**WHAT YOU HAVE TO DO:** Every line of the following records that includes "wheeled" should be copied.

-------- RECORDS TO USE --------

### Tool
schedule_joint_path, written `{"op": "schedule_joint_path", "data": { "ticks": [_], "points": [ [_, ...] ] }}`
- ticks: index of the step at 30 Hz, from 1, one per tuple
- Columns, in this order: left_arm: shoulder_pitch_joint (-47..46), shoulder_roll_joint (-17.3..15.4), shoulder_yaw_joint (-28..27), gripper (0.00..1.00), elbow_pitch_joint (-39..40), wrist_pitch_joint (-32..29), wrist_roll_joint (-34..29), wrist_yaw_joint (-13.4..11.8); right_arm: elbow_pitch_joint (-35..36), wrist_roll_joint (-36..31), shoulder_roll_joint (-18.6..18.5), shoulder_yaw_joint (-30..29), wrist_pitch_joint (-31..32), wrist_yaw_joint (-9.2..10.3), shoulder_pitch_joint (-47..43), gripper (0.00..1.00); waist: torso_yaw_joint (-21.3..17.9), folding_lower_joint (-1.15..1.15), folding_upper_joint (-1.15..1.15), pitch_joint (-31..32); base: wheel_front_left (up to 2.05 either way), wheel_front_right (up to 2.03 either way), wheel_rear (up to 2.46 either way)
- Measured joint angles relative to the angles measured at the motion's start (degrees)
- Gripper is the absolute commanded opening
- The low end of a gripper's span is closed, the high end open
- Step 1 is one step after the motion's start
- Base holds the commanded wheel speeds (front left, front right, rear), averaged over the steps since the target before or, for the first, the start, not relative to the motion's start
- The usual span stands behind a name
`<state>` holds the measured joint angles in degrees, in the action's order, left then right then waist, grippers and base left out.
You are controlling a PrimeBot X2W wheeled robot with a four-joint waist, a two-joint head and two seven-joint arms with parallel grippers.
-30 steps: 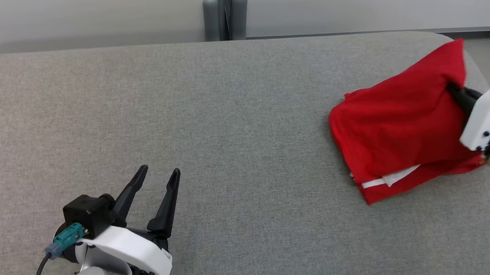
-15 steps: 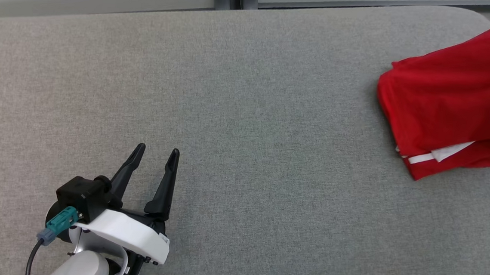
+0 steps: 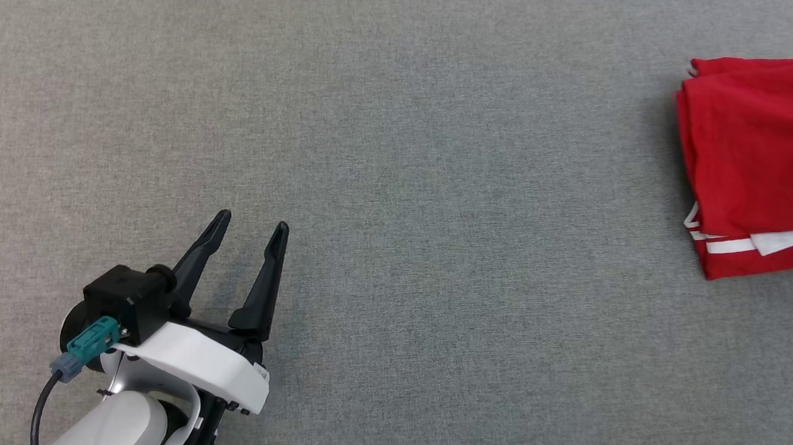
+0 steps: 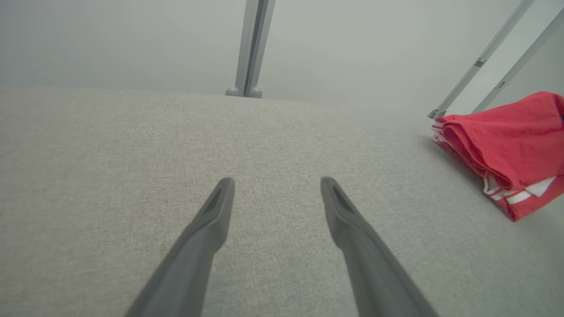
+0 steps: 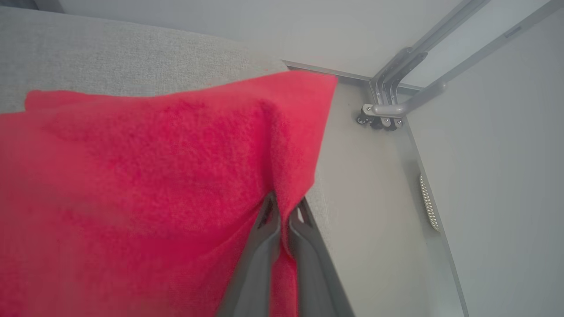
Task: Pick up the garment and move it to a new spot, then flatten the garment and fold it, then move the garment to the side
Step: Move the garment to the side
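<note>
The garment (image 3: pixel 764 154) is red with white stripes, folded into a stack at the right edge of the grey padded table (image 3: pixel 402 146); it also appears at the far right in the left wrist view (image 4: pixel 506 141). In the right wrist view my right gripper (image 5: pixel 284 204) is shut on an edge of the garment (image 5: pixel 154 176), and the cloth drapes over its fingers. My left gripper (image 3: pixel 248 226) hovers open at the lower left above bare table, far from the garment, with nothing between its fingers (image 4: pixel 216 211).
Grey metal frame posts (image 4: pixel 251 48) stand behind the table's far edge. Past the table's right corner lie pale floor and a metal bracket (image 5: pixel 387 110). Wide grey table surface spans the middle.
The head camera has tilted down and to the left, so the wall slid out of the picture. The garment's lifted end has come down lower. The left gripper stays open in place.
</note>
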<state>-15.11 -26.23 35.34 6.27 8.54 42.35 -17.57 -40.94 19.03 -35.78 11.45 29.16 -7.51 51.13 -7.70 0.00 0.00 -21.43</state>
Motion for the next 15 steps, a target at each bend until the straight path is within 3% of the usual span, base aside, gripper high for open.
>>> {"op": "schedule_joint_path", "data": {
  "ticks": [11, 12, 15],
  "points": [
    [-0.66, -1.4, 0.32, 1.0, 2.16, -1.45, -1.04, -1.16, -11.29, -8.98, 0.99, -6.89, -7.04, 0.01, 2.65, 0.0, 2.41, 0.0, 0.0, -3.62, 0.0, 0.0, 0.0],
    [-0.66, -1.48, 0.32, 1.0, 2.29, -1.46, -1.1, -1.19, -12.18, -9.69, 1.44, -7.56, -7.55, 0.01, 2.79, 0.16, 2.59, 0.0, 0.0, -3.89, 0.0, 0.0, 0.0],
    [-0.66, -1.72, 0.34, 1.0, 2.57, -1.56, -1.19, -1.55, -14.5, -13.25, 2.59, -9.81, -9.33, 0.0, 3.44, 1.0, 2.92, 0.0, 0.0, -4.41, 0.0, 0.0, 0.0]
  ]
}}
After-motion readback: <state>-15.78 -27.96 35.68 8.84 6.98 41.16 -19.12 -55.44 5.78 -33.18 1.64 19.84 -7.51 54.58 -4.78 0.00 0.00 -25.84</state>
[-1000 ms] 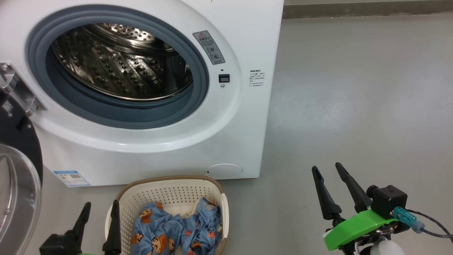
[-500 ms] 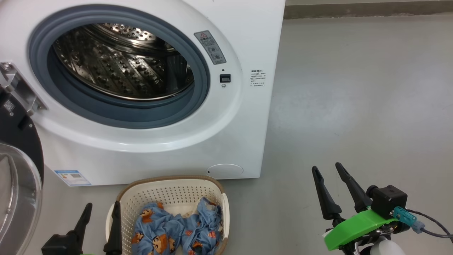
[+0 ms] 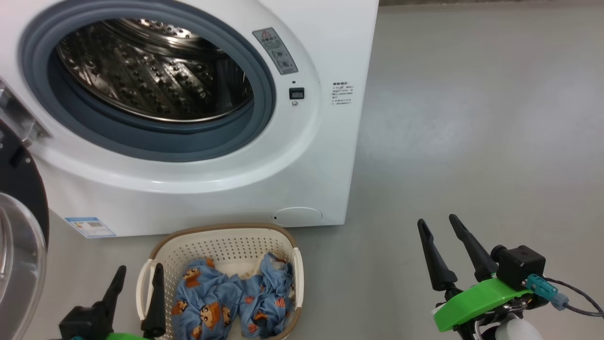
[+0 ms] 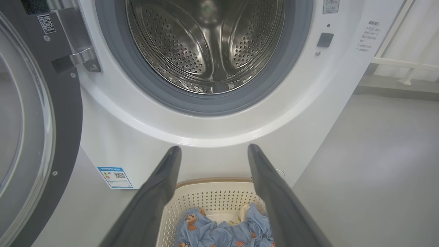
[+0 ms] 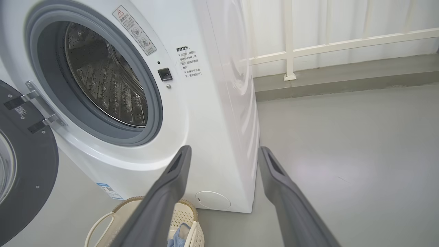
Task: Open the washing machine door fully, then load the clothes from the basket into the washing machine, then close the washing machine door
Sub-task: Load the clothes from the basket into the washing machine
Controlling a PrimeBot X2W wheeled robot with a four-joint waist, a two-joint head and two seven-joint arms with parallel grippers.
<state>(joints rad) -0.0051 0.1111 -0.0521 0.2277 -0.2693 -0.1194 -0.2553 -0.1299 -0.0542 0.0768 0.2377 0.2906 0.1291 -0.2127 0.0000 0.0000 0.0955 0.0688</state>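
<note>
my left hand (image 3: 140, 267) sits low at the near left, its two dark fingers pointing up and forward with a clear gap between them and nothing in the gap. from the head camera its inner finger crosses the left handle of the basket (image 3: 226, 230); i cannot tell whether it touches. along the left wrist view the fingers aim at the white front of the washing machine (image 3: 330, 141), just under the opening, with the basket's far rim between them.

my right hand (image 3: 436, 220) is held over bare floor (image 3: 472, 118), well to the right of the machine and the basket. its fingers are spread too, gripping nothing, and they lean a little leftward from a green wrist mount (image 3: 472, 302).

the washing machine door (image 3: 23, 189) hangs swung out on its hinge at the machine's left side, its black rim and clear glass bowl turned towards me. the round opening is uncovered, showing the grey rubber ring (image 3: 155, 146) and the perforated steel drum (image 3: 151, 71).

the basket stands on the floor just in front of the machine's bottom front edge, below the opening. the clothes (image 3: 222, 297), blue with orange-brown bears, lie crumpled inside it, mostly in its near half. a blue label sticker (image 3: 89, 226) sits at the machine's lower left corner.
</note>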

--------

**EXERCISE RESULT:**
You are controlling a PrimeBot X2W wheeled robot with a four-joint waist, a two-joint head and two seven-joint arms with parallel grippers.
Controlling a PrimeBot X2W wheeled robot with a four-joint waist, a two-joint head and two seven-joint arms with parallel grippers.

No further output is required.